Most Connecticut State Employees Paying Less For Health Care
Some ninety-nine percent of Connecticut state Employees, recent retirees and their dependents are participating in a new health insurance program. The optional initiative is designed to lower health care costs for both employees and the state. New England Public Radio's Adam Frenier reports.
The Health Enhancement Program takes a preventive approach to health care. Those choosing to participate agree to a series of screenings for medical conditions. In return, employees pay less for health care premiums and lower co-pays. Kevin Lembo is Connecticut's Comptroller. He says employees with chronic conditions such as diabetes or asthma are subject to further requirements in order to be eligible for the Health Enhancement Program.
"We ask that they participate more fully in the care of their chronic illness. And if they get additional screenings and participate in care, we actually hope to see a huge amount of savings going forward. For every diabetic employee, for example, who loses their vision or a limb, that obviously is a tremendous toll on the individual and their family, but costs the program a lot of money as well".

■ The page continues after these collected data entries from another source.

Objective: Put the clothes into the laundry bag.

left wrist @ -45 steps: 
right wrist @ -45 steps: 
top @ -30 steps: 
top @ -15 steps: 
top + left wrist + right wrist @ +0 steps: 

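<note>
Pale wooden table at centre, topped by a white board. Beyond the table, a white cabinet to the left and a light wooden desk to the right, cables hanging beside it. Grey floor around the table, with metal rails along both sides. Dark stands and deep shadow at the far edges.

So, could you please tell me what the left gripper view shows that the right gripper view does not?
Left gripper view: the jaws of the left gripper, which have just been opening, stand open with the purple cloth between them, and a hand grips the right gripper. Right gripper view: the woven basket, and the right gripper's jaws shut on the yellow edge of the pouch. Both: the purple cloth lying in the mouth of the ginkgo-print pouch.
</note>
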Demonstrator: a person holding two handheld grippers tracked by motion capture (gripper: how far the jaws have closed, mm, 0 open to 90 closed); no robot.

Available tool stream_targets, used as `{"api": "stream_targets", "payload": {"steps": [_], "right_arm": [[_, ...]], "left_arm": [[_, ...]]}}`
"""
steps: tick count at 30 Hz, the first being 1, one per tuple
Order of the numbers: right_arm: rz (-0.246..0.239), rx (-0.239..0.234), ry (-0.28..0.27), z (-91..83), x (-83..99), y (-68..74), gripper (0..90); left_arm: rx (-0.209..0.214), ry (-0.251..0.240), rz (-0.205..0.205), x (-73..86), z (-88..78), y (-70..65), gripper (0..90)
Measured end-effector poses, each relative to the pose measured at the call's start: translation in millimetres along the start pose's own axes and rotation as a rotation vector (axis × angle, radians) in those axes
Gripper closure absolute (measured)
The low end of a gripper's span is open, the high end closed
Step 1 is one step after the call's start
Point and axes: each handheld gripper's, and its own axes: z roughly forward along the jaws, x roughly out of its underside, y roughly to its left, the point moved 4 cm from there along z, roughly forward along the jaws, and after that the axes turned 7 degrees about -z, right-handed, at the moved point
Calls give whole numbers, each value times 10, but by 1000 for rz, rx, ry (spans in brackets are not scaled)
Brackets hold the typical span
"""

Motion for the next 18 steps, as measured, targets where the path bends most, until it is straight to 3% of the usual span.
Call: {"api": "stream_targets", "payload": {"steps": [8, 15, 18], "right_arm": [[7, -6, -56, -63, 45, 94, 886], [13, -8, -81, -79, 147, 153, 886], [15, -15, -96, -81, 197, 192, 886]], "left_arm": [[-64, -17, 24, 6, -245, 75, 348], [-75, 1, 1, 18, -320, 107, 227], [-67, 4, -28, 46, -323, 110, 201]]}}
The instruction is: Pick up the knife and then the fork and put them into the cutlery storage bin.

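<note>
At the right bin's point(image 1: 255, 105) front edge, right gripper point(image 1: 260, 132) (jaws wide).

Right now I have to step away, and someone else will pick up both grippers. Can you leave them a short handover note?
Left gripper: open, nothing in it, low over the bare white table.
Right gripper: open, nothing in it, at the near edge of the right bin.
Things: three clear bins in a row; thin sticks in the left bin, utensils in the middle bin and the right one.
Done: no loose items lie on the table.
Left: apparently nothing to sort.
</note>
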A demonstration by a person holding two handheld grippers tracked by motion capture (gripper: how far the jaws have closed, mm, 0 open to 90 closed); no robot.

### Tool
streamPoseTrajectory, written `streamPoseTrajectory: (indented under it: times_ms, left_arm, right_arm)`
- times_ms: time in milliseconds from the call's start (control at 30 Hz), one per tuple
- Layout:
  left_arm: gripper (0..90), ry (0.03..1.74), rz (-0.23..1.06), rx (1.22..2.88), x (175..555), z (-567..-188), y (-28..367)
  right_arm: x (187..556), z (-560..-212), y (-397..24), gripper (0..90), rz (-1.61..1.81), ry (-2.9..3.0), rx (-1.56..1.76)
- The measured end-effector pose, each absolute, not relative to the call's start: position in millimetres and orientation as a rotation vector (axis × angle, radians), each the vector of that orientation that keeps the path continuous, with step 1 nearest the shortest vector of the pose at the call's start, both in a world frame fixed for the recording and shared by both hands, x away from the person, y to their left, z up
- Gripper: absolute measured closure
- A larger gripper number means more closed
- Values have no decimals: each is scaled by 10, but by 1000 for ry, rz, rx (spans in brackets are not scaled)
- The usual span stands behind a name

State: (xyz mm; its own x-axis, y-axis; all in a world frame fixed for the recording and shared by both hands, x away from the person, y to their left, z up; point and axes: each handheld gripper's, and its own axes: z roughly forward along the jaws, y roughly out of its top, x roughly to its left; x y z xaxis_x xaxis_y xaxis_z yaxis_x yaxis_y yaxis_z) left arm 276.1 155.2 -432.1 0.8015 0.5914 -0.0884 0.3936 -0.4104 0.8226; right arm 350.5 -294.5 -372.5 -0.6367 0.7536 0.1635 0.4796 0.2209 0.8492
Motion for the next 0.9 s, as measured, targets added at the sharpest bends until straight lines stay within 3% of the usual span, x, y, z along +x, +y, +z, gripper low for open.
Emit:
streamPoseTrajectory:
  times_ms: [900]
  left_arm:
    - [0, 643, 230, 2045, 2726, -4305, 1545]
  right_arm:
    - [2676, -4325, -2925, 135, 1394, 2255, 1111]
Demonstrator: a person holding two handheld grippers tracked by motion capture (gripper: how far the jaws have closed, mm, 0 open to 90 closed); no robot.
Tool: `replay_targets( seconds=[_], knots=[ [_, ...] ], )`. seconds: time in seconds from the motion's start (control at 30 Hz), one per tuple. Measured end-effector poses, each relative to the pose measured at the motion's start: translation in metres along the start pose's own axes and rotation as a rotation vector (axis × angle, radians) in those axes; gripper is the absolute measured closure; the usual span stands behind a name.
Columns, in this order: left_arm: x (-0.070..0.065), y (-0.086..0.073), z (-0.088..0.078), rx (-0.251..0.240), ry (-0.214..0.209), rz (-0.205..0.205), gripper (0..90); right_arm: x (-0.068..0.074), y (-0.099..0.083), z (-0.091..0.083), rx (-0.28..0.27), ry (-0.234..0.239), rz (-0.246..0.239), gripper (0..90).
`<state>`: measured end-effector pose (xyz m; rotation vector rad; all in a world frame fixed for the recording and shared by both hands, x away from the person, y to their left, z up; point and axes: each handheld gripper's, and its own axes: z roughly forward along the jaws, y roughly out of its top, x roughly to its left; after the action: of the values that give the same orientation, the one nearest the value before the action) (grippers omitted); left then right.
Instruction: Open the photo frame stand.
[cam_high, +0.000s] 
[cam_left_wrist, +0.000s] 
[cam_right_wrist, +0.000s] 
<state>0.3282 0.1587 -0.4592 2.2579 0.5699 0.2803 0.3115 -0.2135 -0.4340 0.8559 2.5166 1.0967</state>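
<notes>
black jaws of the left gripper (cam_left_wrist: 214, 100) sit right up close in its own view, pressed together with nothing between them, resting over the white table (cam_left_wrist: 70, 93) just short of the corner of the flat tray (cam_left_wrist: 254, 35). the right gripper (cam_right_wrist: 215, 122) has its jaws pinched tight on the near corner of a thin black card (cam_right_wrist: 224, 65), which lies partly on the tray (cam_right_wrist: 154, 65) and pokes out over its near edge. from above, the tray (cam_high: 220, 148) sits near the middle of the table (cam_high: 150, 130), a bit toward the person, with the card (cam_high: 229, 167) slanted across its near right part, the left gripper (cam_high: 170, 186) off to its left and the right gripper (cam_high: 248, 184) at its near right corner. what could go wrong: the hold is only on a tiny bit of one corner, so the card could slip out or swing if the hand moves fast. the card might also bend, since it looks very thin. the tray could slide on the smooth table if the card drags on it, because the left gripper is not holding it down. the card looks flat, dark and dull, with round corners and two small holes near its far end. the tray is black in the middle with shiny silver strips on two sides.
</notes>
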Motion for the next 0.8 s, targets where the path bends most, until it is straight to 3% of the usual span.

Lembo says it is too early to calculate specific savings to the state from the program.
Well realistically, it will be a number of fiscal years, two or three, before we are actually in a position to point to a direct correlation between the program and savings. But some of the early indicators are that emergency visits are down and other costly acute care is also on the decline."
Lembo says the Health Enhancement Program went into effect in October. It was part of an agreement between the Governor's Office and unionized state workers as part of a larger saving program for Connecticut. While many private sector companies use a similar initiative, this is the largest public sector program of its kind. For New England Public Radio, I'm Adam Frenier.